◆ HOW TO COMPLETE THIS TASK
Skip the pictures and return every entry exactly as written.

◆ Items listed in a dataset

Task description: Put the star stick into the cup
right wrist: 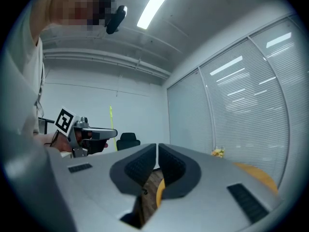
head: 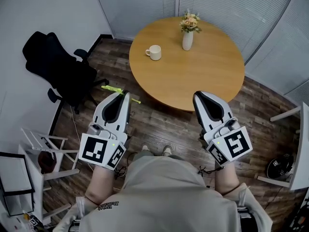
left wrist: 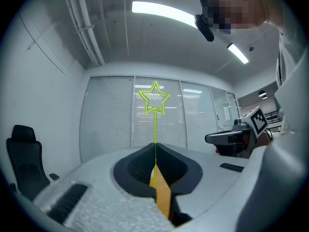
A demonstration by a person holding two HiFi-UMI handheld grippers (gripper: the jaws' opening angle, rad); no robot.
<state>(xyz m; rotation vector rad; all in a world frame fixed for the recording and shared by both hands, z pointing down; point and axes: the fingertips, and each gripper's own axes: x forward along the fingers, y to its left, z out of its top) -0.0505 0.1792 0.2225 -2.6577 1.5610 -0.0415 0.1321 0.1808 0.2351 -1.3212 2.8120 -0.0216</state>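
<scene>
A thin yellow-green star stick (left wrist: 155,111) stands up from my left gripper (left wrist: 155,154), whose jaws are shut on its stem; the star head points at the blinds. In the head view the star stick (head: 117,90) pokes out past the left gripper (head: 126,95) at the table's near left edge. A white cup (head: 154,52) sits on the round wooden table (head: 203,76), left of its middle and well ahead of both grippers. My right gripper (head: 197,98) is shut with nothing in it, near the table's front edge. In the right gripper view the star stick (right wrist: 111,124) shows at the far left.
A white vase with flowers (head: 188,32) stands on the table behind and right of the cup. A black office chair (head: 60,69) stands left of the table. White shelving (head: 36,151) is at the lower left, a white stand (head: 294,146) at the right.
</scene>
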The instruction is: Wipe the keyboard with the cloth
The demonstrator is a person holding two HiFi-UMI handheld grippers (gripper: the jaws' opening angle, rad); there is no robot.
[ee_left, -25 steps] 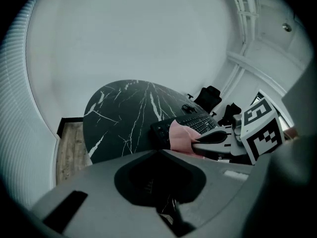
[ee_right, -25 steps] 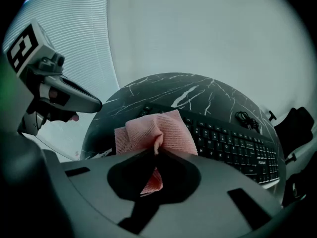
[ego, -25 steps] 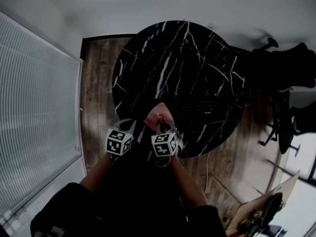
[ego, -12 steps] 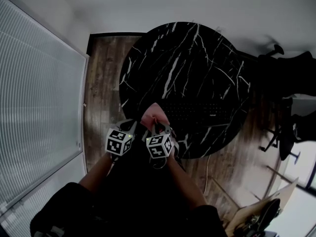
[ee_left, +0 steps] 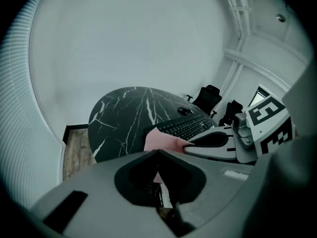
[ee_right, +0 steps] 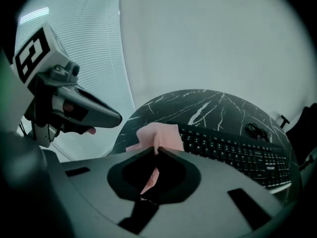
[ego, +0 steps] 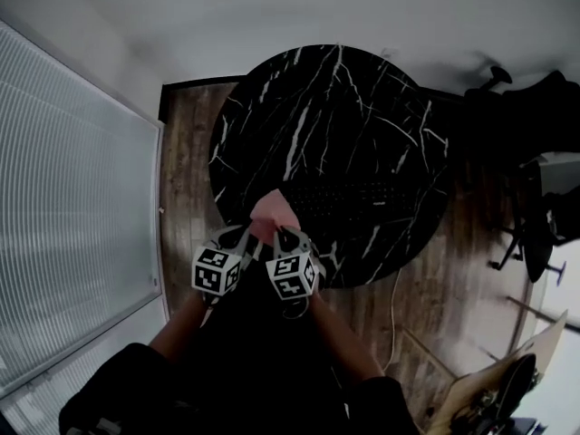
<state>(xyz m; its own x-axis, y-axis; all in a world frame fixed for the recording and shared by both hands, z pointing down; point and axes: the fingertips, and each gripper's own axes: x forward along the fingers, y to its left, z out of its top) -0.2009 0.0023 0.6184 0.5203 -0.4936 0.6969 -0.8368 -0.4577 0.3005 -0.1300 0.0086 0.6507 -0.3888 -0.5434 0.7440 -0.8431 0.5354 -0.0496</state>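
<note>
The head camera looks steeply down from well above the round worktop (ego: 317, 107), taking in all of it and the floor around. The camera on the left claw (ee_left: 157, 152) sits low and close at the near edge, facing far and right. The camera on the right claw (ee_right: 157, 150) is just as low and faces the far side. Each claw camera catches the other claw. All three views share the cloth (ego: 270, 208), the keyboard (ego: 358, 198) and the worktop.

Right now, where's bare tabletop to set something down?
Bare: far half of the round black marble table, beyond the black keyboard, save a small black cable. Crowded: the near edge, where the left gripper and right gripper pinch the pink cloth.
</note>
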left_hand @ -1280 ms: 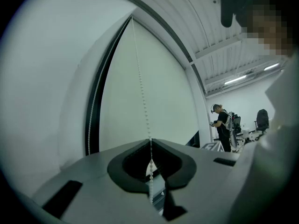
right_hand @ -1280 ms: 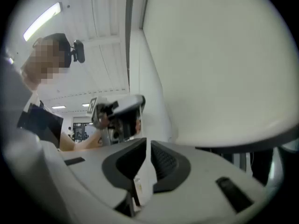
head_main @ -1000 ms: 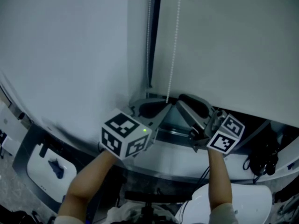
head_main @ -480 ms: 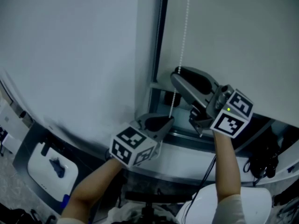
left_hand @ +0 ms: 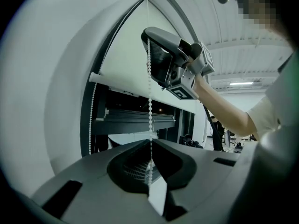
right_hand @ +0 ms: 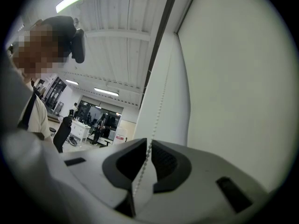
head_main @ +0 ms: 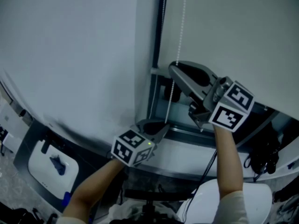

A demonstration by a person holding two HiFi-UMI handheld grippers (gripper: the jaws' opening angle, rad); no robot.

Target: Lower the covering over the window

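Working the bead chain (head_main: 172, 94) hand over hand. Holds it pinched in the left gripper (head_main: 160, 125), jaws all but shut, now sunk lower than a second ago. Has raised the right gripper (head_main: 174, 69) to 1 o'clock of the left and just closed its jaws on the chain, leaving only a bead-wide gap. Leaves the blind (head_main: 233, 36) over the upper window only, with dark opening at its 6 o'clock, above the sill (head_main: 196, 148). Probably sets up the next downward pull from the fresh high grip.
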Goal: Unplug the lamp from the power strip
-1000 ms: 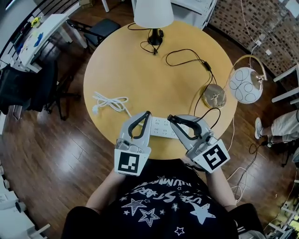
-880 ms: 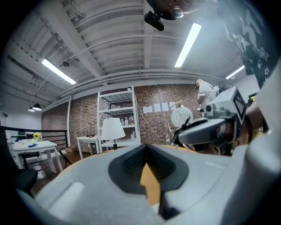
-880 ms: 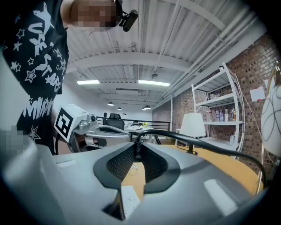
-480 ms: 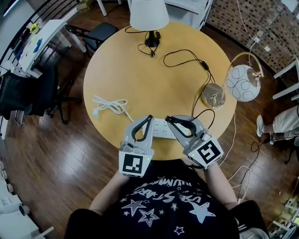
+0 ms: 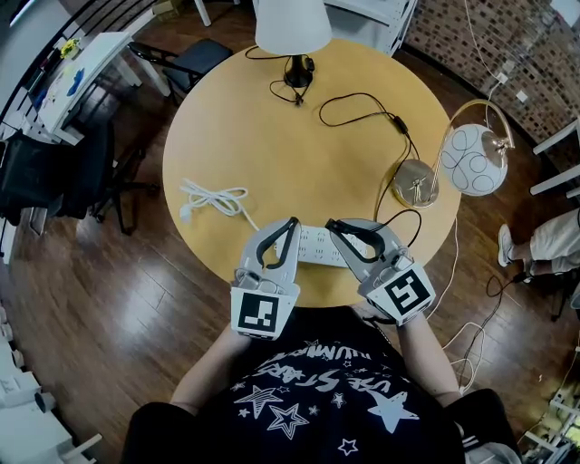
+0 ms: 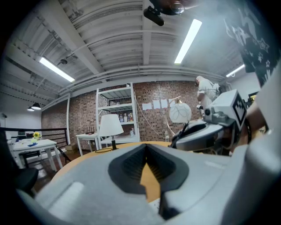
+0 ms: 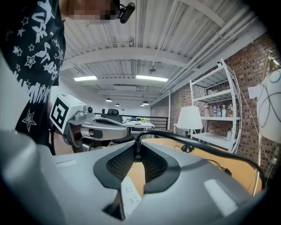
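A white power strip (image 5: 315, 245) lies near the front edge of the round wooden table (image 5: 272, 136). My right gripper (image 5: 330, 224) is shut on a black plug (image 7: 137, 150) above the strip's far edge. Its black cable (image 5: 410, 217) arcs right toward the brass lamp base (image 5: 416, 185). I cannot tell whether the prongs still sit in the strip (image 7: 130, 193). My left gripper (image 5: 291, 221) is shut with nothing in it, its tips over the strip's left part. In the left gripper view the pads (image 6: 146, 147) meet at the tip.
The brass lamp's white globe shade (image 5: 473, 161) hangs past the table's right edge. A second lamp with a white shade (image 5: 292, 25) stands at the far side, its black cord looping across the table. The strip's white cord (image 5: 216, 199) is coiled at the left.
Both grippers stay almost where they were at the strip; only the head view has shifted slightly.
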The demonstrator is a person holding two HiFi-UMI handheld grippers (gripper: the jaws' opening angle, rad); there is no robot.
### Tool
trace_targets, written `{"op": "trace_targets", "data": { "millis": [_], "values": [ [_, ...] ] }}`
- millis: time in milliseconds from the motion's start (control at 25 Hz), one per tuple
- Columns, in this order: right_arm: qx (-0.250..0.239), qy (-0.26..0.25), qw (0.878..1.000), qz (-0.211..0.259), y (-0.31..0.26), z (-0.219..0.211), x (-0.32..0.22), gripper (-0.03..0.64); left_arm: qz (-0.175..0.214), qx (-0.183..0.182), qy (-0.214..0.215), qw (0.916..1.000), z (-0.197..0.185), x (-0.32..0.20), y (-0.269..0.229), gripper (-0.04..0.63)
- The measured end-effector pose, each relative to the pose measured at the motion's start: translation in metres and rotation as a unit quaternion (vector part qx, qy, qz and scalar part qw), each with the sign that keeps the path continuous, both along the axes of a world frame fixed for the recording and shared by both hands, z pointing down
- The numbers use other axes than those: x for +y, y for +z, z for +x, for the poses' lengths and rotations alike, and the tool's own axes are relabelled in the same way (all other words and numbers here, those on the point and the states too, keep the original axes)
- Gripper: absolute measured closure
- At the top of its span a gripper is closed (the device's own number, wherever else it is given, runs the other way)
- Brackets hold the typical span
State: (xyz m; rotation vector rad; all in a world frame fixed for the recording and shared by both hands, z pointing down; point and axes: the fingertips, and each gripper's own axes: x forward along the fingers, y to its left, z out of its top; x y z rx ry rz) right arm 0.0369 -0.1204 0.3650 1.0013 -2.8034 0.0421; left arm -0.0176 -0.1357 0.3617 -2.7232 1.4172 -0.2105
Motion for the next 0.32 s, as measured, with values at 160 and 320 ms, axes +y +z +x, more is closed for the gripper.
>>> {"op": "trace_targets", "data": {
  "millis": [160,320],
  "values": [
    [0.001,0.004,1.0,0.003,-0.0011,0.0006,-0.0004,0.561,-0.001,0.004,-0.004,1.0,0.0002,0.0006,-0.0019,0.592],
    [0.001,0.011,1.0,0.002,-0.0019,0.0037,-0.0021,0.561,0.003,0.004,-0.003,1.0,0.0012,0.0008,-0.0026,0.592]
  ]
}}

◆ COMPLETED EXERCISE
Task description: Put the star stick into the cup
right wrist: 
head: 
left wrist: 
A demonstration by a person holding two HiFi-UMI handheld grippers (gripper: the jaws' opening angle, rad); no robot.
<state>(xyz m; rotation vector rad; all in a world frame fixed for the recording and shared by both hands, z pointing down; point and axes: the fingertips, and each gripper's own axes: x forward along the fingers, y to its left, z out of its top) -0.0505 0.1792 0.2225 -2.6577 1.5610 -0.0415 0.1321 0.1808 0.2351 -1.3212 2.8120 -0.0216</state>
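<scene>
A thin yellow-green star stick (left wrist: 155,111) stands up from my left gripper (left wrist: 155,154), whose jaws are shut on its stem; the star head points at the blinds. In the head view the star stick (head: 117,90) pokes out past the left gripper (head: 126,95) at the table's near left edge. A white cup (head: 154,52) sits on the round wooden table (head: 203,76), left of its middle and well ahead of both grippers. My right gripper (head: 197,98) is shut with nothing in it, near the table's front edge. In the right gripper view the star stick (right wrist: 111,124) shows at the far left.
A white vase with flowers (head: 188,32) stands on the table behind and right of the cup. A black office chair (head: 60,69) stands left of the table. White shelving (head: 36,151) is at the lower left, a white stand (head: 294,146) at the right.
</scene>
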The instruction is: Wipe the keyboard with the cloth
The demonstrator is a person holding two HiFi-UMI handheld grippers (gripper: the jaws' opening angle, rad); there is no robot.
[ee_left, -25 steps] 
[ee_right, -25 steps] 
[ego, -25 steps] 
[ego, -12 steps] 
[ee_left, +0 steps] 
[ee_right, +0 steps] 
[ego, +0 steps] 
<state>(xyz m; its own x-axis, y-axis; all in a world frame fixed for the recording and shared by both hands, z pointing down; point and axes: the fingertips, and each gripper's own axes: x forward along the fingers, y to its left, z out of its top) -0.2009 0.0023 0.6184 0.5203 -0.4936 0.6969 -0.8368 -0.4577 0.3005 -0.1300 0.0086 0.6507 -0.3888 -0.5434 0.7440 -0.8431 0.5354 -0.0496</state>
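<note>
The head camera looks steeply down from well above the round worktop (ego: 317, 107), taking in all of it and the floor around. The camera on the left claw (ee_left: 157, 152) sits low and close at the near edge, facing far and right. The camera on the right claw (ee_right: 157, 150) is just as low and faces the far side. Each claw camera catches the other claw. All three views share the cloth (ego: 270, 208), the keyboard (ego: 358, 198) and the worktop.

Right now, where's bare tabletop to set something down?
Bare: far half of the round black marble table, beyond the black keyboard, save a small black cable. Crowded: the near edge, where the left gripper and right gripper pinch the pink cloth.
</note>
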left_hand @ -1280 ms: 
right_hand @ -1280 ms: 
head_main @ -1000 ms: 
head_main @ -480 ms: 
left_hand @ +0 ms: 
right_hand @ +0 ms: 
head_main @ +0 ms: 

A demonstration by a person holding two HiFi-UMI handheld grippers (gripper: the jaws' opening angle, rad); no robot.

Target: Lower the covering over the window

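Working the bead chain (head_main: 172, 94) hand over hand. Holds it pinched in the left gripper (head_main: 160, 125), jaws all but shut, now sunk lower than a second ago. Has raised the right gripper (head_main: 174, 69) to 1 o'clock of the left and just closed its jaws on the chain, leaving only a bead-wide gap. Leaves the blind (head_main: 233, 36) over the upper window only, with dark opening at its 6 o'clock, above the sill (head_main: 196, 148). Probably sets up the next downward pull from the fresh high grip.
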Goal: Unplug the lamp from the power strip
-1000 ms: 
-880 ms: 
-880 ms: 
-480 ms: 
+0 ms: 
+0 ms: 
+0 ms: 
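A white power strip (image 5: 315, 245) lies near the front edge of the round wooden table (image 5: 272, 136). My right gripper (image 5: 330, 224) is shut on a black plug (image 7: 137, 150) above the strip's far edge. Its black cable (image 5: 410, 217) arcs right toward the brass lamp base (image 5: 416, 185). I cannot tell whether the prongs still sit in the strip (image 7: 130, 193). My left gripper (image 5: 291, 221) is shut with nothing in it, its tips over the strip's left part. In the left gripper view the pads (image 6: 146, 147) meet at the tip.
The brass lamp's white globe shade (image 5: 473, 161) hangs past the table's right edge. A second lamp with a white shade (image 5: 292, 25) stands at the far side, its black cord looping across the table. The strip's white cord (image 5: 216, 199) is coiled at the left.
Both grippers stay almost where they were at the strip; only the head view has shifted slightly.
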The demonstrator is a person holding two HiFi-UMI handheld grippers (gripper: the jaws' opening angle, rad); there is no robot.
### Tool
trace_targets, written `{"op": "trace_targets", "data": { "millis": [_], "values": [ [_, ...] ] }}`
- millis: time in milliseconds from the motion's start (control at 25 Hz), one per tuple
- Columns, in this order: right_arm: qx (-0.250..0.239), qy (-0.26..0.25), qw (0.878..1.000), qz (-0.211..0.259), y (-0.31..0.26), z (-0.219..0.211), x (-0.32..0.22), gripper (-0.03..0.64); left_arm: qz (-0.175..0.214), qx (-0.183..0.182), qy (-0.214..0.215), qw (0.916..1.000), z (-0.197..0.185), x (-0.32..0.20), y (-0.269..0.229), gripper (-0.04..0.63)
- The measured end-effector pose, each relative to the pose measured at the motion's start: translation in metres and rotation as a unit quaternion (vector part qx, qy, qz and scalar part qw), each with the sign that keeps the path continuous, both along the axes of a world frame fixed for the recording and shared by both hands, z pointing down
- The numbers use other axes than those: x for +y, y for +z, z for +x, for the poses' lengths and rotations alike, and the tool's own axes are relabelled in the same way (all other words and numbers here, those on the point and the states too, keep the original axes)
- Gripper: absolute measured closure
- At the top of its span a gripper is closed (the device's own number, wherever else it is given, runs the other way)
- Brackets hold the typical span
State: (xyz m; rotation vector rad; all in a world frame fixed for the recording and shared by both hands, z pointing down; point and axes: the fingertips, and each gripper's own axes: x forward along the fingers, y to its left, z out of its top; x y z rx ry rz) right arm 0.0369 -0.1204 0.3650 1.0013 -2.8034 0.0421; left arm -0.0176 -0.1357 0.3617 -2.7232 1.4172 -0.2105
Motion for the next 0.32 s, as measured, with values at 160 and 320 ms, axes +y +z +x, more is closed for the gripper.
>>> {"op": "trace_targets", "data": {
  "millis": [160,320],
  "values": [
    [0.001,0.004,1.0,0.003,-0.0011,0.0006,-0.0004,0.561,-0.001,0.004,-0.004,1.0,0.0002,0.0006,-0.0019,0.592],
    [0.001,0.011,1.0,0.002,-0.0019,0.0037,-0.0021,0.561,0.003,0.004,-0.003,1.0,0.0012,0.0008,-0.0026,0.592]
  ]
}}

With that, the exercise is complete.